C’était la nouvelle politique du week-end : la nomination de la journaliste Hadja Lahbib au poste de ministre des affaires étrangères par le MR. Un coup politique qui a aussi un coût politique.
Le fait du président
Le "coup" politique c’est le fait du prince, enfin du président. En nommant ministre une personnalité surprise, le président Georges Louis Bouchez fait acte d’autorité. Les trois nominations qu’il a eues à gérer sont des "coups" qui n’ont laissé personne indifférent. La surprise provenait de ce que Mathieu Michel et Adrien Dolimont n’avaient aucune expérience d’une fonction exécutive à ce niveau. C’est encore plus vrai ici. Car Hadja Lahbib est une personnalité extérieure au parti et même à la politique. Sur la personnalité même d’Hadja Lahbib, le "coup" offre au MR une possibilité de casser son image de parti plutôt conservateur défendant les riches blancs du sud de Bruxelles.
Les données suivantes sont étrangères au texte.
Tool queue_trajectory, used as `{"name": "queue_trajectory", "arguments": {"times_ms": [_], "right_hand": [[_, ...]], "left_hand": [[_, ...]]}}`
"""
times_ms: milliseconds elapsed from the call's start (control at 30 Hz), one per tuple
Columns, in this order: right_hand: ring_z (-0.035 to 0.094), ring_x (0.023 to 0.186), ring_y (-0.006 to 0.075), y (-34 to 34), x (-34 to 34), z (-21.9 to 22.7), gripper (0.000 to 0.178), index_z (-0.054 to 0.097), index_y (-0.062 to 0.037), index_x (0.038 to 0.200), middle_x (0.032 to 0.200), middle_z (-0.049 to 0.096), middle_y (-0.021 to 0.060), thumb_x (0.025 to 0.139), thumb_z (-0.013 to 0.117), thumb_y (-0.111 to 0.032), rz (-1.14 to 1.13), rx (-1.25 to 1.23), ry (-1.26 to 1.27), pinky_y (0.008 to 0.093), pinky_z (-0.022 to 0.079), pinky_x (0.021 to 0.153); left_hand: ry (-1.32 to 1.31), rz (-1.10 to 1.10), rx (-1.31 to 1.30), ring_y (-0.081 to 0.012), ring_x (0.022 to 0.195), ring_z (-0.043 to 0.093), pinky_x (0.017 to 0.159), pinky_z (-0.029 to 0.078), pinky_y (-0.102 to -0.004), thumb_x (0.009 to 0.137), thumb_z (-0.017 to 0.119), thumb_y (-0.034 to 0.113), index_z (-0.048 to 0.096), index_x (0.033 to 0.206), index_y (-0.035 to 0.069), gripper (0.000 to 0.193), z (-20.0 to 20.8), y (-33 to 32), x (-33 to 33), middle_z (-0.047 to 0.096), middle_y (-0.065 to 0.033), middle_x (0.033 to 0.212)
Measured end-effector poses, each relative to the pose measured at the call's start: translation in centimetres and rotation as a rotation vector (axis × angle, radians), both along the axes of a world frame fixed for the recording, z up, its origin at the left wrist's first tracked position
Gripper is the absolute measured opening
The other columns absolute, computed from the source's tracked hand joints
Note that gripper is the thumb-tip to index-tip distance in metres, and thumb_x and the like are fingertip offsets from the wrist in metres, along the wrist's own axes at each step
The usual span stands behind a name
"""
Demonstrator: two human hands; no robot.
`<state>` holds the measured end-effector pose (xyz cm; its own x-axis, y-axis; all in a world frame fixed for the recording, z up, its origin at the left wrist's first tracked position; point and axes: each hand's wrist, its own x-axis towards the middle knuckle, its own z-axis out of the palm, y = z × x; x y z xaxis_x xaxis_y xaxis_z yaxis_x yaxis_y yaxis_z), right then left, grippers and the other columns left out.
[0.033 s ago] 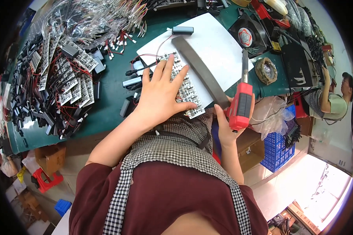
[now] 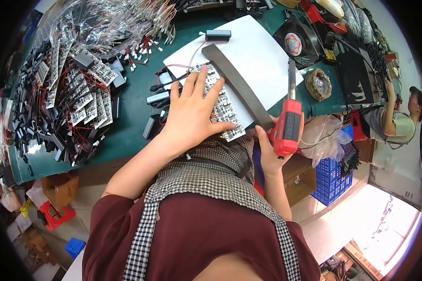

Offrir à une Bruxelloise issue de l’immigration algérienne la représentation de la Belgique à l’étranger a été salué jusque dans les milieux féministes progressistes favorables à la diversité. Féministe, progressiste, diversité trois catégories avec lesquelles le président du MR est plutôt en guerre culturelle. Pourtant, ce qu’il appelle “la gauche wokiste”, saluait largement hier son choix.
Le "coup" politique est bien sûr une préparation des prochaines élections à Bruxelles. Une personnalité comme Hadja Lahbib doit permettre d’afficher, au sens littéral et figuré, un MR ouvert à la diversité, et percer dans des électorats issus de l’immigration. Un domaine largement délaissé jusqu’ici au profit du PS et à Ecolo.
Coût interne
Mais ce "coup" a aussi un coût. Le premier coût est interne au MR. Nommer une personnalité extérieure au parti, qui plus est une personnalité qui se dit ni de gauche ni de droite, passe mal auprès de certaines et de certains. Plusieurs y voient une nouvelle fois la main de l’emprise de la famille Michel sur le parti. Des élus ont l’impression d’être considérés comme des pots de fleurs incompétents par le président. Car ni Hadja Lahbib, ni Mathieu Michel, ni Adrien Dolimont n’ont été choisi par les électeurs lors d’élections régionales ou fédérales. C’est le choix du président avant le choix du peuple. Signalons que c’est loin d’être une spécialité du MR, Thomas Dermine au PS ou Céline Tellier chez Ecolo n’étaient pas non plus passés par les urnes avant d’avoir leur maroquin.
Coût pour les affaires étrangères
Le second coût est pour les affaires étrangères. Nommer une personnalité inexpérimentée en pleine guerre en Ukraine c’est considérer les affaires étrangères comme une variable d’ajustement pour la politique intérieure. La tradition politique en Belgique, comme dans de très nombreux pays, est de nommer des personnalités aguerries, habituées à des négociations et capables de tisser rapidement des réseaux. Hadja Lahbib tranche avec Sophie Wilmès, Didier Reynders, Louis Michel, Karel De Gucht, Willy Claes, Marc Eyskens, Leo Tindemans sur ce point.
Il est vrai que la Belgique n’a pas de valise nucléaire ou une ligne directe avec Sergueï Lavrov, mais c’est néanmoins dans une période très sensible qu’Hadja Labib devra faire ses armes.
Coût pour le journalisme
Le troisième coût est pour le journalisme belge francophone. Une nouvelle fois une présentatrice ou présentateur de la télé passe au MR. La liste commence à s’allonger. Frédérique Ries, Michel de Maegd, Olivier Maroy, Florence Reuter, Hadja Lahbib pour ce seul parti qui adore visiblement les journalistes de télé. Ajoutons-y Anne Delvaux au CDh, les frères Dubié chez Ecolo, Jean Paul Procureur, Pierre Migisha, etc. Les transferts de la télé à la politique sont monnaie courante en Belgique francophone. Avec les “fils de” ça devient une autre spécialité locale et n’a plus rien d’original.
Bien sûr chaque journaliste, au niveau individuel est pleinement légitime pour faire le choix noble de la politique. Mais l’accumulation des cas est problématique. Le risque de cette débauche de débauchages c’est que le public perçoive encore plus le politique et le journalisme comme un entre-soi, comme une même sphère, comme une élite consanguine.
Bien sûr c’est plus compliqué que ça. L’arrivée des vedettes de la télé en politique n’a pas radicalement changé le rapport entre média et politique ces dernières années. Mais la perception ça compte, ça compte même beaucoup. Chacun de ces coups politiques est donc aussi un coup porté à l’image du métier.